▶ [EXERCISE]: Which lines come from the start of the listing through the line holding "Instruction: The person"? Restate exactly those, both included, minus the pictures.

= Beginning of Section =

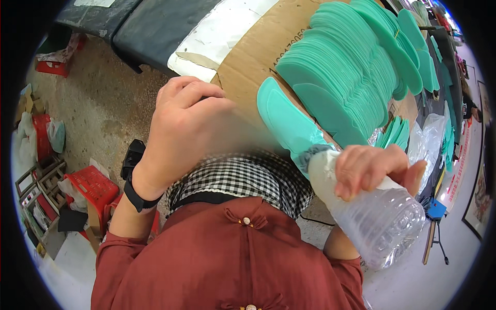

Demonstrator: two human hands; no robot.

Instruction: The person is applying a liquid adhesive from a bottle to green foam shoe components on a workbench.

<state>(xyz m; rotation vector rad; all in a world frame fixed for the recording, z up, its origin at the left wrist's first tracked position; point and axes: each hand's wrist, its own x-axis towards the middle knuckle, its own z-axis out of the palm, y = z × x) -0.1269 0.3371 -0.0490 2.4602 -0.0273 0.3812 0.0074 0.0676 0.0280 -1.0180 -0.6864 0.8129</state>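
Observation:
My right hand (376, 170) grips a clear plastic bottle (387, 222), tilted with its mouth toward the upper left. Whitish stuff coats the inside of its neck. A dark grey, cloth-like plug (315, 152) at the mouth touches a single teal insole (283, 114). That insole looks wet and glossy and lies at the edge of the cardboard. My left hand (188, 121) hovers to the left of it, fingers bent. Motion smears its lower fingers and thumb, so whether it holds anything is hidden. A black watch (135, 175) is on that wrist.
A long stack of teal insoles (341, 72) leans across the brown cardboard (253, 49) beyond the bottle. More teal pieces and clear plastic film (431, 142) lie at the right. Black padded surfaces (155, 31) stand upper left. Red baskets (93, 186) sit on the floor at left.

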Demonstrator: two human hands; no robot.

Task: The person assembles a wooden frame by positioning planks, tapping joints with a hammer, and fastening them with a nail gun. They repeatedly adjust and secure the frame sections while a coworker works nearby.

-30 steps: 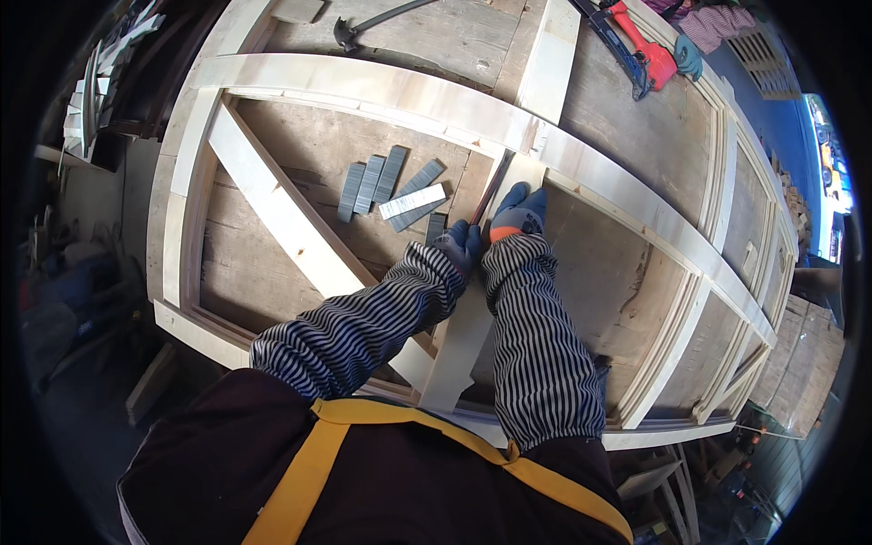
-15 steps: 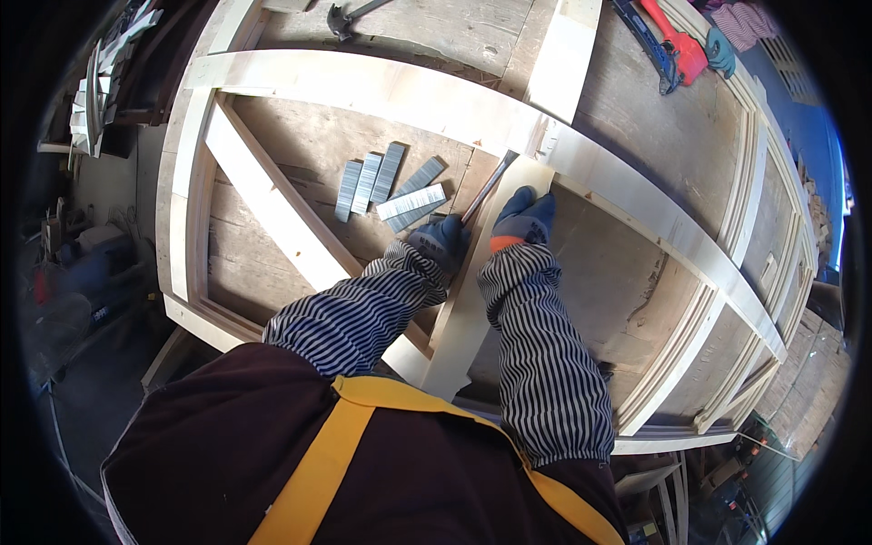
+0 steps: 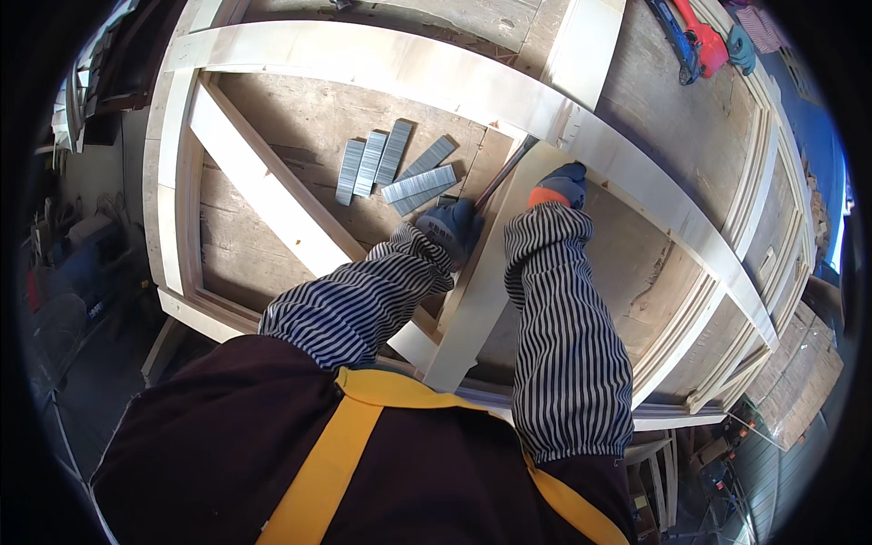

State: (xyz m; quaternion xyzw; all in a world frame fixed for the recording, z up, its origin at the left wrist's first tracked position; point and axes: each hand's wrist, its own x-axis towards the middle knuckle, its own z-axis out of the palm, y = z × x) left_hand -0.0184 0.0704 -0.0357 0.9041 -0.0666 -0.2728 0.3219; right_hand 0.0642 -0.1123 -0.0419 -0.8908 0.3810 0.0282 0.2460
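Projecting forward from the left grip (image 3: 449,227) clasping it, a dark rod (image 3: 505,170) lies beside the pale board (image 3: 481,292).

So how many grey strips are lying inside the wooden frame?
6: a left strip, middle strip and right strip side by side; a slanted strip beside them; nearer the left hand, an upper strip across a lower strip. That hand may hide more.

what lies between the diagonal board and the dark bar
In the head view, several grey ribbed strips lie there, with the left hand at the dark bar.
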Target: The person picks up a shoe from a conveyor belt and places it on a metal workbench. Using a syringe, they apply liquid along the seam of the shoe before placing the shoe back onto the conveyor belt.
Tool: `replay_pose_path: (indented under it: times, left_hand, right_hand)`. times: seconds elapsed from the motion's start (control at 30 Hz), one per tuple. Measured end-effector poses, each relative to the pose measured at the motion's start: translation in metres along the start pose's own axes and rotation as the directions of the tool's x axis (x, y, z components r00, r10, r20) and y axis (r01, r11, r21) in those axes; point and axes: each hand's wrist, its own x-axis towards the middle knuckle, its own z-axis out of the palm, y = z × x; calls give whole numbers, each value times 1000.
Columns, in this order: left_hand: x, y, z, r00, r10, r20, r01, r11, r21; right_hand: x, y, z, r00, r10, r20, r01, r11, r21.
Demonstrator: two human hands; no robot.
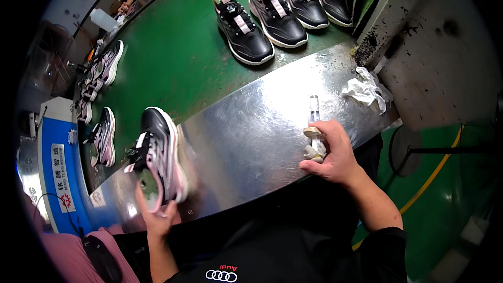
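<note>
My left hand [156,220] is closed round the heel of a black, grey and pink sneaker [162,152], with its green insole showing at the opening. The shoe is tilted over the left part of the metal table edge, its toe pointing away from me. To the right, my right hand [336,149] grips a clear plastic syringe [314,106] by its lower part. A tan disc sits round the syringe, and whitish wrapping shows beside my thumb. The syringe tip points away from me. My right palm hides part of its lower end.
Several finished-looking sneakers [243,36] stand on the green belt [167,47] at the back; more [107,65] line its left side. Crumpled white tissue [367,90] lies on the metal ledge [246,126], by a grey panel [435,47]. A blue and white machine housing [63,173] stands left. Other people are nearby.
</note>
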Motion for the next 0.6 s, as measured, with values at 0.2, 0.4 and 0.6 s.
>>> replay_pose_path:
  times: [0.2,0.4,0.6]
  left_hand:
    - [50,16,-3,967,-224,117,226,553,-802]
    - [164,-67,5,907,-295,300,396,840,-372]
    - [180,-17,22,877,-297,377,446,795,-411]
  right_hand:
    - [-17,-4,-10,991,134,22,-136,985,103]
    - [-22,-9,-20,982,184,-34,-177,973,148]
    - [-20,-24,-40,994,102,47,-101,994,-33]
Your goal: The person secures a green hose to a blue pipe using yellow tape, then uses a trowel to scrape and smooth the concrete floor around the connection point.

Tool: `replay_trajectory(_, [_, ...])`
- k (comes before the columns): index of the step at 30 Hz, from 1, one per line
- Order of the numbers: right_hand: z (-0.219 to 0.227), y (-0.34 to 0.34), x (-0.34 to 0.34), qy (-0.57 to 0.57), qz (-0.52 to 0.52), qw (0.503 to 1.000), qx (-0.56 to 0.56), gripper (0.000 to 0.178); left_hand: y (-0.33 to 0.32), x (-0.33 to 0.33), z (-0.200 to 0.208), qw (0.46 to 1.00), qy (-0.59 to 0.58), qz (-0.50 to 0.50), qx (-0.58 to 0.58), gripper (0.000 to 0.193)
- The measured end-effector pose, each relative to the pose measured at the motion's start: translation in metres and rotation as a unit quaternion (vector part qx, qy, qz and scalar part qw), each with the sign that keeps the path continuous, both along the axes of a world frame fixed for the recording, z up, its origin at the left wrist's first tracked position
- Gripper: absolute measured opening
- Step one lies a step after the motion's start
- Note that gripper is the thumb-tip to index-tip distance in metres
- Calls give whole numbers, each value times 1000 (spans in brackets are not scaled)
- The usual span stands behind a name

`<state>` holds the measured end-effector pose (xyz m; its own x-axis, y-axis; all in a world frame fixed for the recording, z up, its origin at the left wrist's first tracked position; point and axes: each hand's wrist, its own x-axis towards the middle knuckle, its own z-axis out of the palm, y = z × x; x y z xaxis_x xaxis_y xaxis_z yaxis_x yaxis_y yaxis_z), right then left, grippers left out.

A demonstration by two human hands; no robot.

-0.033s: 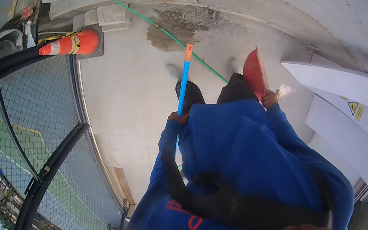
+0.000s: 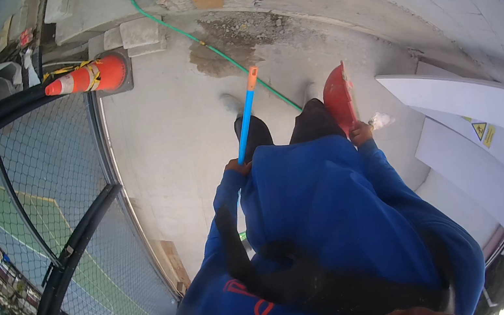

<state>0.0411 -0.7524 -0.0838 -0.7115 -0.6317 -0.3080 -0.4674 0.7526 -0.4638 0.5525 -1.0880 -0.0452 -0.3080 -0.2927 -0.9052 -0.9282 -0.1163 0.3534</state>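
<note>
My left hand point(image 2: 239, 166) is closed around a blue pole point(image 2: 247, 120) at my left thigh. The pole slants up and forward, ending in an orange tip point(image 2: 253, 78); its lower part passes behind my arm and blue top. At my right thigh, the fingers of my right hand point(image 2: 361, 133) grip the near end of a red curved shell point(image 2: 337, 98), whose exact kind I cannot make out. Beside that hand shows a small whitish crumpled shape point(image 2: 381, 120), too blurred to name.
A green hose point(image 2: 230, 59) crosses the concrete floor ahead, passing a damp patch with rubble point(image 2: 242, 30). To the left are a mesh fence point(image 2: 58, 181) and an orange traffic cone point(image 2: 104, 74) beside concrete blocks point(image 2: 142, 33). White panels point(image 2: 461, 144) lean at the right.
The surroundings have shifted slightly left in the picture. Both hands keep their holds on the blue pole and the red shell.
</note>
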Motion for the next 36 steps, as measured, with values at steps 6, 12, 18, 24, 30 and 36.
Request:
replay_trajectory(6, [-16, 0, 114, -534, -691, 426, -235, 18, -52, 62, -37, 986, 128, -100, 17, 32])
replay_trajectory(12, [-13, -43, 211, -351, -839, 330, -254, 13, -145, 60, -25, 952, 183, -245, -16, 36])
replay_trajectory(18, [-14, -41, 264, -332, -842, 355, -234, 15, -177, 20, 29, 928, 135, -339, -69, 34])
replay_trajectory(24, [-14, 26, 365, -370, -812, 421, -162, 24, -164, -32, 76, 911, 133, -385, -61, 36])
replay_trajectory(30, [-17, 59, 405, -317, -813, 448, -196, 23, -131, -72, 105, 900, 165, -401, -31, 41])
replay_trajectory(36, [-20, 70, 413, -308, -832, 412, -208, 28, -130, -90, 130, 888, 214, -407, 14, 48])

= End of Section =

▶ [EXERCISE RESPONSE]:
Demonstrator: two human hands; no robot.

Instruction: The person is applying a liquid adhesive from a bottle to green foam shoe components on a workbench.

The response has been given in full.